Das Studententeam TU/ecomotive von der Technischen Universität Eindhoven hat indes einen Weg gefunden, die Lebensdauer von Autos zu verlängern und letztlich die gesamten CO2-Emissionen während des Produktionsprozesses um ein Drittel zu reduzieren. Dazu hat das Team ein Fahrzeug aus zwei separaten Teilen gebaut und es als zwei getrennte Lebenszyklen betrachtet. Das Ergebnis ist das modulare Auto "Eterna", mit dem die Studenten durch Westeuropa fahren wollen.

Um maximale Nachhaltigkeit geht es auch bei e.Volution: Das Werkzeugmaschinenlabor (WZL) der RWTH Aachen hat zusammen mit dem Spin-off "e.Volution" ein Circular-Economy-Fahrzeug entwickelt, das 50 Jahre halten soll.
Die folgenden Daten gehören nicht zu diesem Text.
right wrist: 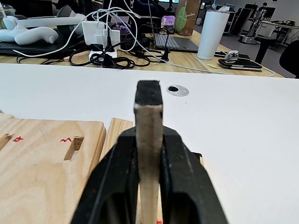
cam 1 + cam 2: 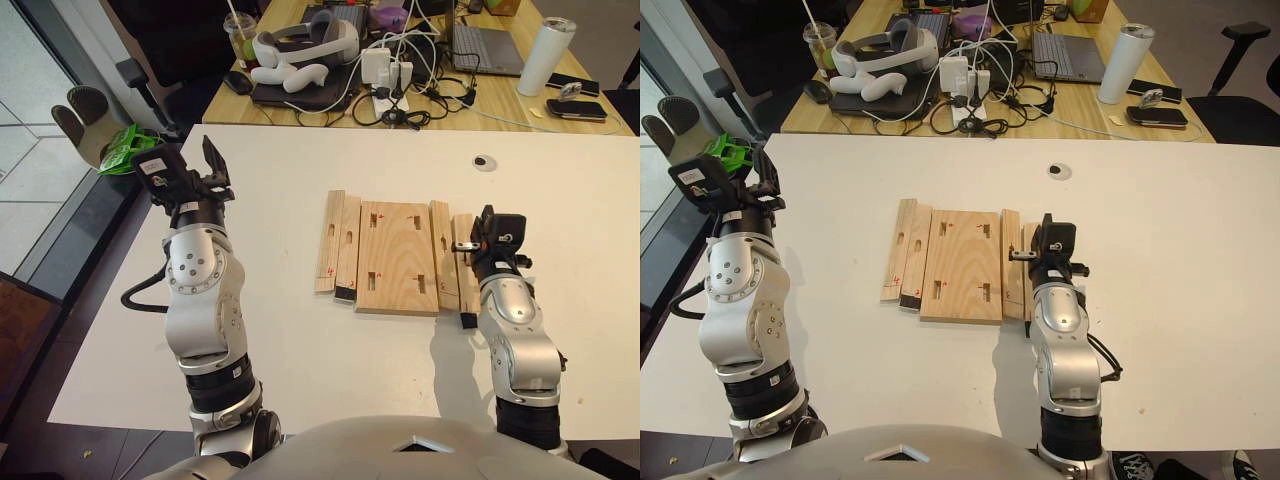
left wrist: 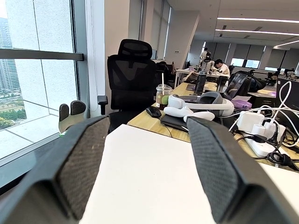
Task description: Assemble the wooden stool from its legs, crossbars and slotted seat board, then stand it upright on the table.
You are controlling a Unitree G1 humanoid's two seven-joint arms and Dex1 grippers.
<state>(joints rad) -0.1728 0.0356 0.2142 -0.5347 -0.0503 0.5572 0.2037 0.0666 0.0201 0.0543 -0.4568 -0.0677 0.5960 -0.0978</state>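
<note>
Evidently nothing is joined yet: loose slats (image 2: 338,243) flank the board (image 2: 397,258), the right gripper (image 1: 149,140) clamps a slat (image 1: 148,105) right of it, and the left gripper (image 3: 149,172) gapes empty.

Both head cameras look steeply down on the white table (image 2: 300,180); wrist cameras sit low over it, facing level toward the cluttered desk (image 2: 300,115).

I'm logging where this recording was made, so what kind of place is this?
Most likely an open-plan office: a black office chair beside tall windows, and a desk behind the white table cluttered with a laptop, headset and cables.
</note>
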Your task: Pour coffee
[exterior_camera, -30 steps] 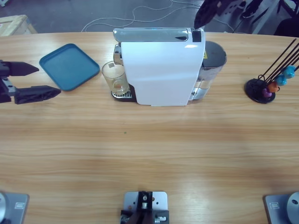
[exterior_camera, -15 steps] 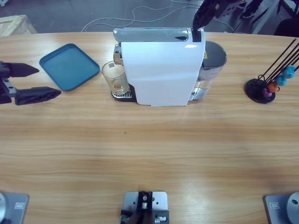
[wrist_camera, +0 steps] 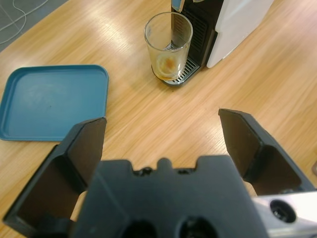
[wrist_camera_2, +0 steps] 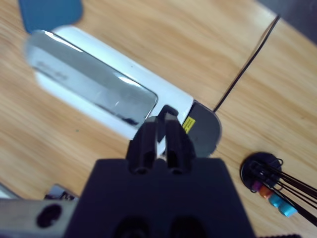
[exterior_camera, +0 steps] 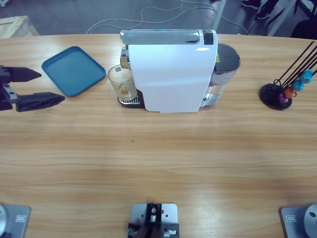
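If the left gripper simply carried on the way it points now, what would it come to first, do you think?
Most likely the glass on the coffee machine's drip grate. It stands between the open left gripper's jaws in the wrist view, with only bare table before it. The blue tray lies off to one side, probably clear of the path.

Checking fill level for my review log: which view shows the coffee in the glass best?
The left wrist view: the coffee shows as a shallow tan layer through the clear glass. The high view shows it from above, smaller. The right wrist view shows only the coffee machine, not the glass.
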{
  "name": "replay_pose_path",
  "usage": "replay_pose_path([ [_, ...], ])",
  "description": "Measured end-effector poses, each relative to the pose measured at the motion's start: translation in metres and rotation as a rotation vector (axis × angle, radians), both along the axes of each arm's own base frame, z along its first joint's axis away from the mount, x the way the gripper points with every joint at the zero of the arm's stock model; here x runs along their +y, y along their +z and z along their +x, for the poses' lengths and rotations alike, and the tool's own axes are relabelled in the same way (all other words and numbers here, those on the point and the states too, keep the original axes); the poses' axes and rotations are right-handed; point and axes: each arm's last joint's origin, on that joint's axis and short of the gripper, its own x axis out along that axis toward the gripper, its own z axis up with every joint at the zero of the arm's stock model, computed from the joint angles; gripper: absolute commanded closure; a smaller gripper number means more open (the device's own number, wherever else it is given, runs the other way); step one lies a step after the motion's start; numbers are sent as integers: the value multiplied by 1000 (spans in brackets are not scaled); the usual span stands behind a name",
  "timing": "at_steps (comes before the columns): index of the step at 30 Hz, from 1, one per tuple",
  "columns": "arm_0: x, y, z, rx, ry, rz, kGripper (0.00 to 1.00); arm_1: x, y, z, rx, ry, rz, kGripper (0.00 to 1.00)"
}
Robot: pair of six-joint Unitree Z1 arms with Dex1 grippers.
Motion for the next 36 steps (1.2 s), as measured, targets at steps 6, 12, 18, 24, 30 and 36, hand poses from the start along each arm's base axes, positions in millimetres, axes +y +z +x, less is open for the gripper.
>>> replay_pose_path([
  [6,0,1,-1,-4,0,-2,18,-10,7,-20,14,-7,2,0],
  [12,0,1,-1,-5,0,-3,18,-6,4,-22,29,-7,1,0],
  [18,0,3,0,-20,0,-13,18,-6,1,-22,38,-9,-7,0],
  [24,-1,4,1,-30,0,-19,18,-7,-1,-22,45,-14,-17,0],
  [30,-1,4,1,-30,0,-19,18,-7,-1,-22,41,-20,-26,0],
  [36,-1,3,1,-28,0,-18,18,-7,-1,-22,37,-25,-31,0],
])
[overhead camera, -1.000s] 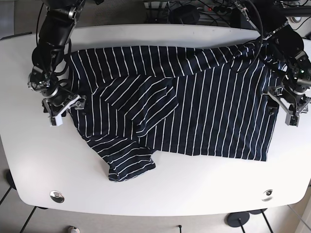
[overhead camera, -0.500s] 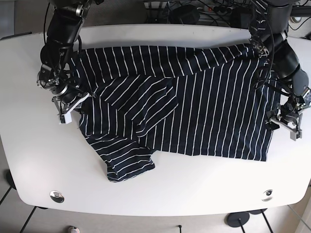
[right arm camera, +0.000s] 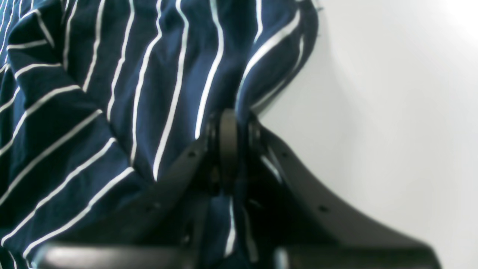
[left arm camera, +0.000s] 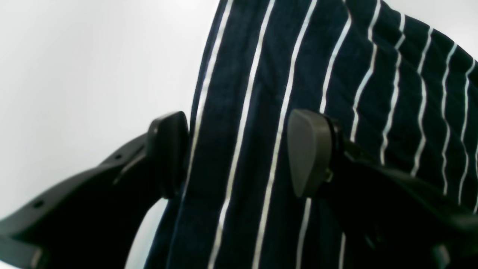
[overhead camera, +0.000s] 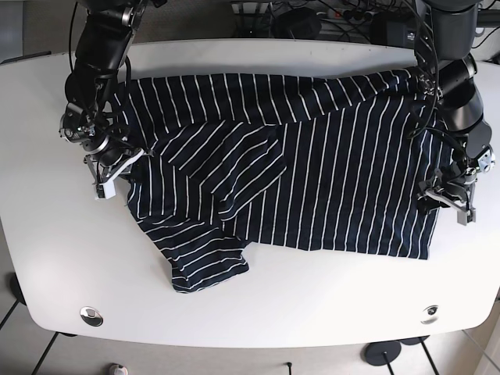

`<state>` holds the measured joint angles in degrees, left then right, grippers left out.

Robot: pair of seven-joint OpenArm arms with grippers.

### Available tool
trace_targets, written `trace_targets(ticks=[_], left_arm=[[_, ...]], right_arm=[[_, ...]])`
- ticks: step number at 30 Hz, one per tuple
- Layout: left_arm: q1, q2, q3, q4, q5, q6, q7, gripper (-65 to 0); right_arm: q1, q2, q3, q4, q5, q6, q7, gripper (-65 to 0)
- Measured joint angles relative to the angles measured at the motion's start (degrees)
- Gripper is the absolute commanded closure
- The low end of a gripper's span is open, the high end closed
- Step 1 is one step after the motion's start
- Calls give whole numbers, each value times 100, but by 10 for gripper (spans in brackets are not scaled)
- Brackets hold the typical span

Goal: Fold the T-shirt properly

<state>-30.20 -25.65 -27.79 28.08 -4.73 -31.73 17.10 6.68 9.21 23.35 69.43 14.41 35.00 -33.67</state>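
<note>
Up close, the right gripper (right arm camera: 228, 144) pinches a fold of the striped T-shirt (overhead camera: 312, 180); the left gripper (left arm camera: 239, 153) gapes astride its hem. From above, the T-shirt sprawls lengthwise across the white table (overhead camera: 328, 305), nearer its far edge.

Both wrist views show only a small, blurry piece of the striped T-shirt (overhead camera: 297, 164), and the table (overhead camera: 312, 297) edges run out of the base view.

Navy T-shirt (overhead camera: 312, 172) with thin white stripes (evenly spaced); white table (overhead camera: 312, 297); black end effectors.
</note>
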Motion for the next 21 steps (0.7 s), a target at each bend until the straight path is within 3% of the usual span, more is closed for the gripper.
trace_targets(ticks=[2,5,7,9,11,15,19,21], left_arm=[[-96,17,120,-66,-2,4,-11,-389],[-411,48,826,-372,-9,31,-11,-375],[-472,142,1248,-424,-24,168,-205,-271],[-474,232,1692,-448,-46,492,-553,-99],[-457,225,1862,-450,-61,557,-671,-13],[-365,225,1853,-173,-79,435,-546,0],[538,295,1224,1060,4,-304,-308,0],[826,271,1200,1698,46,-387,205,0]], right_arm=[[0,0,0,0,2,2,0,-29],[0,-2,0,0,22,0,0,-29],[0,-2,0,0,20,2,-2,-29],[0,-2,0,0,22,2,-2,-29],[0,-2,0,0,22,2,-2,-29],[2,-2,4,0,22,2,-2,-19],[-225,-15,-7,533,-55,26,-116,-19],[-452,-17,-4,911,-72,59,-164,-19]])
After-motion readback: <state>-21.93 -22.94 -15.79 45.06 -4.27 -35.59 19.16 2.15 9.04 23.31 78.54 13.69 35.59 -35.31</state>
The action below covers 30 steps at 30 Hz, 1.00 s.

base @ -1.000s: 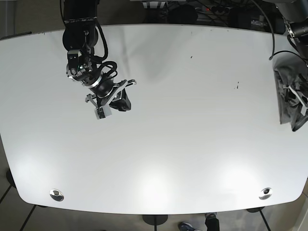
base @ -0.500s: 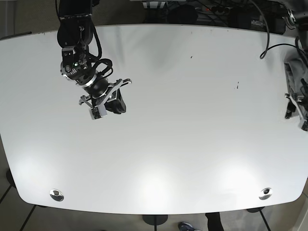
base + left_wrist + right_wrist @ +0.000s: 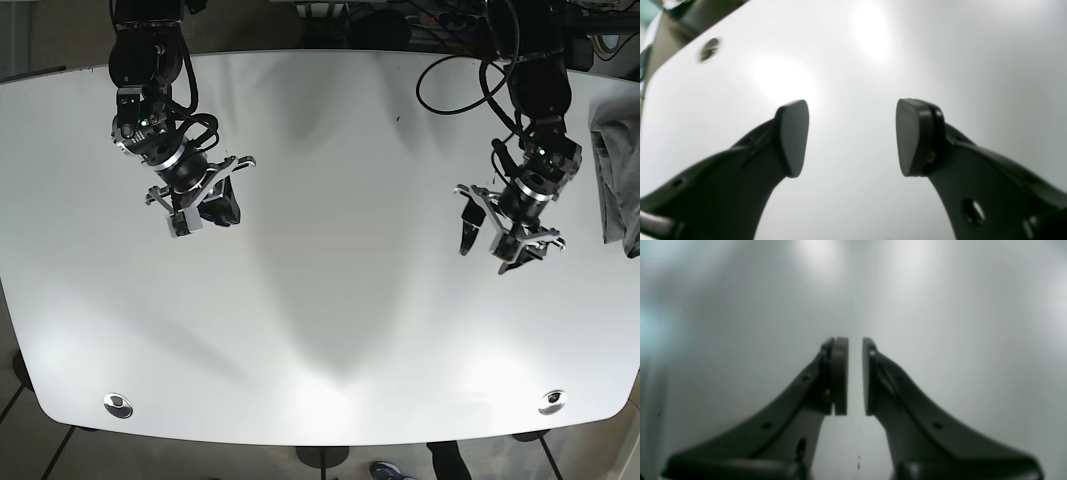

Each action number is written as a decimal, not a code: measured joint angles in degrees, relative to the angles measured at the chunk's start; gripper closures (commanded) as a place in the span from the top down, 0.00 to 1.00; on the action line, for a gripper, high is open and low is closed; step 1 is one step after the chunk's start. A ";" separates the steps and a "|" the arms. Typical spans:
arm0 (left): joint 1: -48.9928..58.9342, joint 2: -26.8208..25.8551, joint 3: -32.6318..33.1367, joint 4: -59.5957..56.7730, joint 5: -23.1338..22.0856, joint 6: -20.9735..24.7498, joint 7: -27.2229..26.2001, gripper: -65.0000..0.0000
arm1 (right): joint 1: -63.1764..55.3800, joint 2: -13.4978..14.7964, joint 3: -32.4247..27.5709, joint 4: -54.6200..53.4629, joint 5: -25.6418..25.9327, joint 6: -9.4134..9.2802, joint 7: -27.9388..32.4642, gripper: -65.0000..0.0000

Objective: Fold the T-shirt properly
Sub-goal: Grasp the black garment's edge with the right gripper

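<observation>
**Both grippers empty above a bare white counter, shirt at the far right edge**

In the base view, going left to right, the first thing is the right arm's black gripper (image 3: 205, 208), hanging above the upper left part of the glossy white, round-cornered counter (image 3: 330, 300). Its wrist view shows the two dark fingertips (image 3: 839, 375) brought close together with only a thin sliver of counter visible between them, and nothing pinched. A few tiny dark specks lie on the surface below.

Near the front left corner of the counter sits a small round metal-rimmed hole (image 3: 118, 404). A matching hole (image 3: 551, 401) sits near the front right corner.

Further right, the left arm's black gripper (image 3: 508, 232) hangs above the right part of the counter, with its black cable looping up behind it. Its jaws are spread wide: in the left wrist view the two rounded dark pads (image 3: 792, 136) stand well apart, with bare, brightly reflecting counter between them and nothing held. That view also takes in one round hole (image 3: 709, 50) near a counter corner.

At the extreme right edge of the base view lies the crumpled grey fabric T-shirt (image 3: 618, 180), partly cut off by the frame, well apart from both grippers and beside the left arm. Whether it rests fully on the counter or hangs over the edge cannot be told.
</observation>
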 measured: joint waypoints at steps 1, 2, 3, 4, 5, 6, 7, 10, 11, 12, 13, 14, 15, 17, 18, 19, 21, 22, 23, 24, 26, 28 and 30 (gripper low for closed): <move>1.64 1.73 -0.15 2.49 -0.04 0.28 0.00 0.58 | -0.42 -0.02 0.00 1.07 0.09 0.00 0.22 0.11; 3.50 4.66 -0.22 5.57 0.09 0.26 0.28 0.58 | -1.05 -0.07 0.00 2.34 0.68 0.04 0.63 0.11; 4.76 6.73 -0.24 7.56 0.11 0.37 0.39 0.58 | -1.49 -0.17 -0.02 3.15 0.66 0.04 0.66 0.11; 5.97 8.79 -0.26 9.25 0.02 0.48 -0.07 0.58 | -2.05 -0.20 -0.02 3.82 0.68 0.02 0.68 0.11; 7.19 10.82 -0.26 10.21 -0.11 0.48 -0.37 0.58 | -2.60 -0.17 -0.04 4.20 0.87 0.04 0.72 0.11; 8.52 13.49 -0.26 10.40 -0.04 0.44 -0.07 0.58 | -3.39 -0.13 -0.02 4.28 0.79 0.04 0.72 0.11; 9.20 15.19 0.13 10.38 0.07 0.48 0.66 0.57 | -3.78 -0.04 0.00 4.28 0.42 0.00 0.61 0.11; 11.56 18.01 4.79 10.40 0.35 0.90 0.63 0.42 | -4.07 -0.04 -0.04 4.28 0.46 0.02 0.68 0.10; 12.15 18.25 6.32 10.40 0.33 1.25 0.63 0.39 | -4.39 -0.02 -0.04 4.28 0.46 0.04 0.81 0.10; 12.55 18.32 8.35 10.38 0.20 4.20 0.66 0.39 | -4.79 -0.02 -0.04 4.28 0.39 0.04 0.74 0.10; 12.52 18.27 9.03 10.38 -0.11 8.02 0.52 0.39 | -5.01 -0.02 -0.04 4.28 0.42 0.02 0.66 0.10; 12.17 18.12 9.22 10.38 -0.07 13.77 0.37 0.39 | -4.96 -0.02 -0.04 4.28 0.42 0.02 0.66 0.10; 12.02 17.70 9.44 10.38 -0.04 16.63 0.24 0.39 | -4.83 -0.02 -0.04 4.28 0.44 0.02 0.74 0.11; 12.13 16.79 9.60 10.38 -0.07 17.92 0.24 0.39 | -4.57 -0.02 -0.11 4.28 0.42 0.02 0.76 0.11; 12.13 16.52 9.68 10.36 -0.09 17.86 0.22 0.39 | -4.42 -0.02 -0.13 4.28 0.42 0.04 0.79 0.11; 11.91 16.24 9.68 10.34 -0.09 17.86 0.22 0.39 | -4.11 0.00 -0.26 4.28 0.39 0.02 0.79 0.11; 11.04 16.06 9.38 10.29 -0.09 17.88 0.31 0.39 | -2.84 -0.02 -0.39 3.82 0.39 0.02 0.61 0.11; 10.69 16.06 8.63 10.29 -0.15 17.79 -0.17 0.39 | -1.77 -0.04 -0.42 3.26 0.44 0.04 0.68 0.11; 10.56 16.11 7.72 10.34 -0.13 17.86 -0.22 0.40 | -0.68 -0.07 -0.48 2.62 0.44 0.02 0.70 0.14; 10.34 16.11 6.43 10.34 -0.09 17.90 0.35 0.46 | 1.16 -0.20 -0.63 1.49 0.42 0.02 0.66 0.24; 9.86 16.15 4.74 10.34 -0.13 17.90 0.42 0.63 | 5.77 0.42 -4.55 -1.99 -0.04 -0.20 0.55 0.46; 9.18 16.04 4.55 10.32 -0.09 17.88 0.50 0.66 | 10.45 0.02 -7.85 -5.40 0.70 0.04 0.26 0.61; 7.82 14.78 5.90 10.12 -0.07 17.90 0.72 0.63 | 13.66 -0.04 -9.77 -8.41 0.83 0.07 0.63 0.61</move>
Das Konzept erfordert ein modulares Auto, in dem die selbsttragende Karosserie durch ein langlebiges Chassis und austauschbare kurzlebigere Exterieur- und Interieur-Komponenten ersetzt wird. Der Elektromotor mache das möglich, weil er 4 bis 5-mal so lange lebe wie ein Verbrennungsmotor. In einer "Upgrade Re-Assembly Factory" können die Fahrzeuge alle fünf Jahre industriell erneuert und aktualisiert werden, etwa Displays, die Außenhaut, Sitze oder das Interieur. Professor Günther Schuh, der schon StreetScooter und e.GO gegründet hat, will zeigen, dass damit ein "Next-Generation-Fahrzeugbau-Konzept" möglich wird, mit dem E-Fahrzeuge wesentlich günstiger und nachhaltiger gebaut und betrieben werden können.

Wer kauft Update-fähige Fahrzeuge?

Technisch scheint also schon Vieles möglich zu sein, doch es gibt regulatorische und sicherheitstechnische Hürden. Denn: Veränderungen an Fahrzeugen erfordern eine neue Typgenehmigung. Im Falle von Update-fähigen Fahrzeugen, die sich alle paar Jahre erneuern, würde das einen enormen Aufwand bedeuten. Gesetze und Ratingprogramme, wie etwa Euro-NCAP, müssen eingehalten werden. 

Des Weiteren ist zu erwarten, "dass ein kreislauffähiges Fahrzeug in seiner ersten Ausführung zunächst höhere Kosten als auch Preise verursacht", so die Darmstädter Forscher. Letztendlich ergibt "sich die Frage, durch welche monetären Anreize Automobilhersteller und Kundschaft zur Akzeptanz kreislauffähiger Produkte und Prozesse bewegt werden können – das Versprechen der Wertstabilität könnte dies zumindest im Premium- und Luxussegment sein", heißt es weiter. Attraktiv könnte das Konzept aber auch für Flottenbetreiber sein und dort, wo das Nutzen und nicht das Besitzen eine Rolle spielt, also beim Sharing, Leasing und der Vermietung.

Schlussendlich handelt es sich beim kreislauffähigen Fahrzeug "um einen disruptiven Ansatz, der die 'Spielregeln' ändert", wie es die Darmstädter Forscher bezeichnen. Dieser biete allerdings die Chance, Kunden langfristig durch eine erweiterte Nutzungsphase zu binden. Auch für die Unternehmen ergeben sich Vorteile: Sie könnten über den gesamten Lebenszyklus eines Automobils kontinuierlich Umsätze erzielen.